Troubleshooting issues in Step Functions
If you encounter difficulties when working with Step Functions, use the following troubleshooting resources.
The following topics provide troubleshooting advice for errors and issues that you might encounter related to Step Functions state machines, service integrations, activities, and workflows. If you find an issue that is not listed here, you can use the Feedback button on this page to report it.
For more troubleshooting advice and answers to common support questions, visit the AWS Knowledge Center
General troubleshooting
I'm unable to create a state machine.
The IAM role associated with the state machine might not have sufficient permissions. Check the IAM role's permissions, including for AWS service
integration tasks, X-Ray, and CloudWatch logging. Additional permissions are required for
.sync
task states.
I'm unable to use a JsonPath to reference the previous task’s output.
For a JsonPath, a JSON key must end with .$
. This means a JsonPath can
only be used in a key-value pair. If you want to use a JsonPath other places, such as an
array, you can use intrinsic
functions. For example, you could use something similar to the
following:
Task A output:
{ "sample": "test" }
Task B:
{ "JsonPathSample.$": "$.sample" }
There was a delay in state transitions.
For standard workflows, there is a limit on the number of state transitions. When you
exceed the state transition limit, Step Functions delays state transitions until the bucket for
the quota is filled. State transition limit throttling can be monitored by reviewing the
ExecutionThrottled
metric in the Execution metrics section of
the CloudWatch Metrics page.
When I
start new Standard Workflow executions, they fail with the
ExecutionLimitExceeded
error.
Step Functions has a limit of 1,000,000 open executions for each AWS account in each AWS Region. If you exceed
this limit, Step Functions throws an ExecutionLimitExceeded
error. This limit does
not apply to Express Workflows. You can use the OpenExecutionCount
to track when you are approaching the OpenExecutionLimit
and create alarms to proactively notify you in that event.
OpenExecutionCount
is an approximate number of open workflows.
For more information, see Execution metrics.
A failure on one branch in a parallel state causes the whole execution to fail.
This is an expected behavior. To avoid encountering failures when using a parallel state, configure Step Functions to catch errors thrown from each branch.
Troubleshooting service integrations
My job is complete in the downstream service, but in Step Functions the task state remains "In progress" or its completion is delayed.
For .sync
service integration patterns, Step Functions uses EventBridge rules, downstream
APIs, or a combination of both to detect the downstream job status. For some services,
Step Functions does not create EventBridge rules to monitor. For example, for the AWS Glue service
integration, instead of using EventBridge rules, Step Functions makes a glue:GetJobRun
call. Because of the frequency of API calls, there is a difference between the
downstream task completion and the Step Functions task completion time. Step Functions requires IAM
permissions to manage the EventBridge rules and to make calls to the downstream service. For
more details about how insufficient permissions on your execution role can affect the
completion of tasks, see Additional permissions for tasks using the Run
a Job pattern.
I want to return a JSON output from a nested state machine execution.

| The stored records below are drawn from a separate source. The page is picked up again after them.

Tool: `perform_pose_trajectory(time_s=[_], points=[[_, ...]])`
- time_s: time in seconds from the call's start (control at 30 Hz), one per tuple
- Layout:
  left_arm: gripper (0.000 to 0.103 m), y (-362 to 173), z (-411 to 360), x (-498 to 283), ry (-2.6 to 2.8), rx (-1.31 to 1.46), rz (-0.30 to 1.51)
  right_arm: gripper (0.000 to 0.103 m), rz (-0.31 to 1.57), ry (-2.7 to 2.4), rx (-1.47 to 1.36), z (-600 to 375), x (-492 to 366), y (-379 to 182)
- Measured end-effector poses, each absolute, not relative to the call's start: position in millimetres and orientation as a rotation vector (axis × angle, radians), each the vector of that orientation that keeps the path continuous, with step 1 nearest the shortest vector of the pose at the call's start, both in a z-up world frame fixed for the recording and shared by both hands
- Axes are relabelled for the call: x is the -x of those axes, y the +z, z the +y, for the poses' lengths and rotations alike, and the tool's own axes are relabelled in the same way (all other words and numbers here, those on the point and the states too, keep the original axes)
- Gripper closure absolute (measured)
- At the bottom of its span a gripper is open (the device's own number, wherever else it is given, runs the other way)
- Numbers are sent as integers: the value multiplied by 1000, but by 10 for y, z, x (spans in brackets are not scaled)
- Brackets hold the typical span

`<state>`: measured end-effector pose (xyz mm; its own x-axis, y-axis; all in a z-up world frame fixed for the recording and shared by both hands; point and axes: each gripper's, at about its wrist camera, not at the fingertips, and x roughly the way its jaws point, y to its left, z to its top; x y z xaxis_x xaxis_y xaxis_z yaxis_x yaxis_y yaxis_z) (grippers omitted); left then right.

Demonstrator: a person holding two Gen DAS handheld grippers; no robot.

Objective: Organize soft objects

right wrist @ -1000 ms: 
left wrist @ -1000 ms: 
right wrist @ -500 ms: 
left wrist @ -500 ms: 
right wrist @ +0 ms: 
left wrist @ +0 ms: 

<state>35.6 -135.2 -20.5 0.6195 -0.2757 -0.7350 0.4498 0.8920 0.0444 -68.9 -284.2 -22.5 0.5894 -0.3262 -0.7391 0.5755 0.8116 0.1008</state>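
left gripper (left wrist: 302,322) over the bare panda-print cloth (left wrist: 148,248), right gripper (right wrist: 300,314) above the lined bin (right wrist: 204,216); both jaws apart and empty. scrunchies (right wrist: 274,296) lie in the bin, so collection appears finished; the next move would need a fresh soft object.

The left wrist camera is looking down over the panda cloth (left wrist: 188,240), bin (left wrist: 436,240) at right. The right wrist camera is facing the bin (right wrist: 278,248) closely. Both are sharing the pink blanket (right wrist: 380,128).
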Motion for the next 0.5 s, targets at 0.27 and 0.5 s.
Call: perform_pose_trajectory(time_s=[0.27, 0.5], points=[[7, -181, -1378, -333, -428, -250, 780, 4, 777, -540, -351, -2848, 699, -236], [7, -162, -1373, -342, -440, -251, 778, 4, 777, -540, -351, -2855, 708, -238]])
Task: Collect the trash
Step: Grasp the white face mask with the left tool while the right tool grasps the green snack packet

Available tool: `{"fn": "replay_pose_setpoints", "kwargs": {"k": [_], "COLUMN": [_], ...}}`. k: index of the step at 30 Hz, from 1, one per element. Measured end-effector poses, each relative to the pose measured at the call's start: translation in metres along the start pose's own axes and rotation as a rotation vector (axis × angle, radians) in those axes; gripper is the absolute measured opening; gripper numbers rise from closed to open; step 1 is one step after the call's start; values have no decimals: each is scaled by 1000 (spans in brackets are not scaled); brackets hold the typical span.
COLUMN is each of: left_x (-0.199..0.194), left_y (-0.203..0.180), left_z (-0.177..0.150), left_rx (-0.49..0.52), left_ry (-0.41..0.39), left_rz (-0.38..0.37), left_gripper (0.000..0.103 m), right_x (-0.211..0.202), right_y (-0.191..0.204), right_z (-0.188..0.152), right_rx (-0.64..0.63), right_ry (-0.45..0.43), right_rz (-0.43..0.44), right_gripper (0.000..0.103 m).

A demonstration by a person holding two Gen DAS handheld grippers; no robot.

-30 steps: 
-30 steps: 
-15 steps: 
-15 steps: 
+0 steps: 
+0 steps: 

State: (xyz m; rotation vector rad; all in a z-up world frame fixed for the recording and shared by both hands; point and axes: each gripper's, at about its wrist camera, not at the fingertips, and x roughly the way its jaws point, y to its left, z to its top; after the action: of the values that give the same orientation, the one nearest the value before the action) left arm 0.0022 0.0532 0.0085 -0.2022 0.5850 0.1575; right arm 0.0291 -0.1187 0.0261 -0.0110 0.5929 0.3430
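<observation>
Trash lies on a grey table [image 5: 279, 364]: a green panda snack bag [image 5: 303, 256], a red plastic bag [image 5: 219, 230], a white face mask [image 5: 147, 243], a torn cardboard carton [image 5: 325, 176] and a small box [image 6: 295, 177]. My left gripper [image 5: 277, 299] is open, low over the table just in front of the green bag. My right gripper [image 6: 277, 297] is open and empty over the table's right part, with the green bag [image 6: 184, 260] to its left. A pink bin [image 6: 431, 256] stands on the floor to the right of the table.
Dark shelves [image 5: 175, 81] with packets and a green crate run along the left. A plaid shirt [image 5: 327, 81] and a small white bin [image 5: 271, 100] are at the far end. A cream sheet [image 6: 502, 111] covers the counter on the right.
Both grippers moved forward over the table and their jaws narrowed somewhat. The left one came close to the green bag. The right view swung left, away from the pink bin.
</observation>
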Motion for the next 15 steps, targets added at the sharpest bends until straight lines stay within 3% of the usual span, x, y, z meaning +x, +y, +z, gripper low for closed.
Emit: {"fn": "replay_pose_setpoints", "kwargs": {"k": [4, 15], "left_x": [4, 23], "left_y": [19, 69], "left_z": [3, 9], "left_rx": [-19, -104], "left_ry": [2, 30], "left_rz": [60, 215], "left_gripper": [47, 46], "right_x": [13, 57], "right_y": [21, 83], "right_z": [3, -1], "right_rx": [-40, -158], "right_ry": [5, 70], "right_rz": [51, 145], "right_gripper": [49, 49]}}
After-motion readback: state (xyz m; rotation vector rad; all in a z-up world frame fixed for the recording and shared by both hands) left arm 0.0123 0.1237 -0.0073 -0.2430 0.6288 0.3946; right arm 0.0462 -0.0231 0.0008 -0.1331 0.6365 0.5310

There are two Step Functions synchronous service integrations for Step Functions:
startExecution.sync
and startExecution.sync:2
. Both wait
for the nested state machine to complete, but they return different Output
formats. You can use startExecution.sync:2
to return a JSON output under
Output
.
I can't invoke a Lambda function from another account.
Accessing the Lambda function with cross-account support
If cross-account access of AWS resources is available in your Region, use the following method to invoke a Lambda function from another account.

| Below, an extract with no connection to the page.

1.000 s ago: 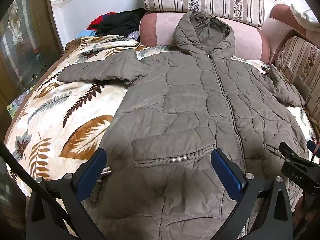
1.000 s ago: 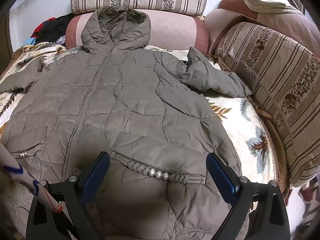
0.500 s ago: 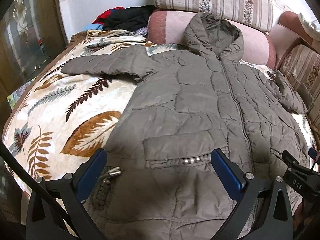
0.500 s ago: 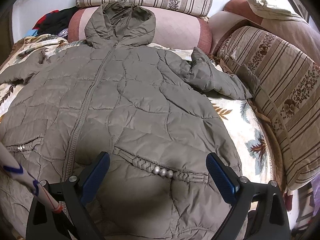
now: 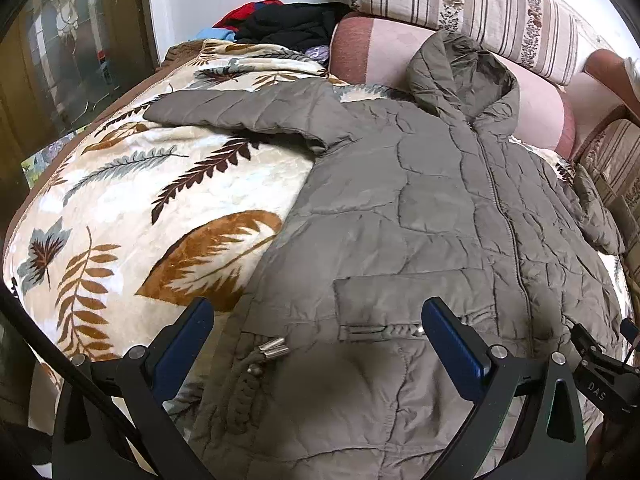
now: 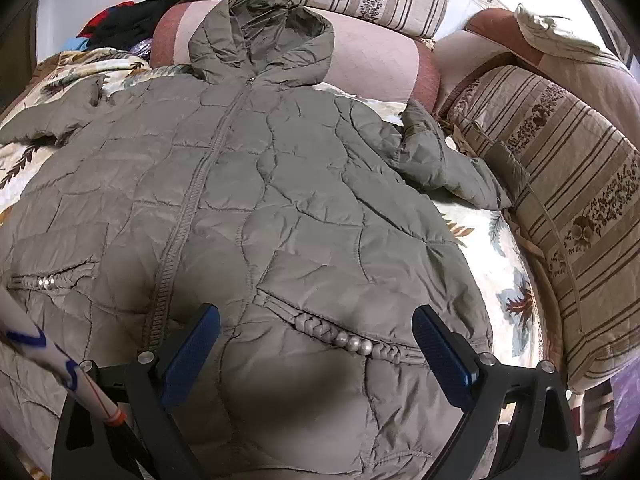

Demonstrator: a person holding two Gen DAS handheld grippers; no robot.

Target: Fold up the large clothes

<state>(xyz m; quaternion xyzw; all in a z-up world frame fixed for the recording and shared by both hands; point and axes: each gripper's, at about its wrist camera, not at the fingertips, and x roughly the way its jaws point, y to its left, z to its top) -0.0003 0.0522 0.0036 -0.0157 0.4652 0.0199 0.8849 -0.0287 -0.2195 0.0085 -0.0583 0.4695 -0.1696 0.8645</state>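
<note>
Above the jacket (image 6: 304,208), both grippers (left (image 5: 320,344), right (image 6: 316,344)) hang with fingers spread wide, gripping nothing.

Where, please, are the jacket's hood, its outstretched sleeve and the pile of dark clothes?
hood (image 6: 260,36): right wrist view, on its quilted lining.
outstretched sleeve (image 5: 240,110): left wrist view, mid-sleeve.
pile of dark clothes (image 5: 296,26): left wrist view, on the black garment.
</note>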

To invoke a cross-account resource in your workflows, do the following:
Create an IAM role in the target account that contains the resource. This role grants the source account, containing the state machine, permissions to access the target account's resources.
In the
Task
state's definition, specify the target IAM role to be assumed by the state machine before invoking the cross-account resource.Modify the trust policy in the target IAM role to allow the source account to assume this role temporarily. The trust policy must include the Amazon Resource Name (ARN) of the state machine defined in the source account. Also, define the appropriate permissions in the target IAM role to call the AWS resource.
Update the source account’s execution role to include the required permission for assuming the target IAM role.
For an example, see Accessing cross-account AWS resources in Step Functions in the tutorials.
Note
You can configure your state machine to assume an IAM role for accessing resources from multiple AWS accounts. However, a state machine can assume only one IAM role at a given time.
For an example of a Task
state definition that specifies a cross-account resource, see Task state's Credentials field examples.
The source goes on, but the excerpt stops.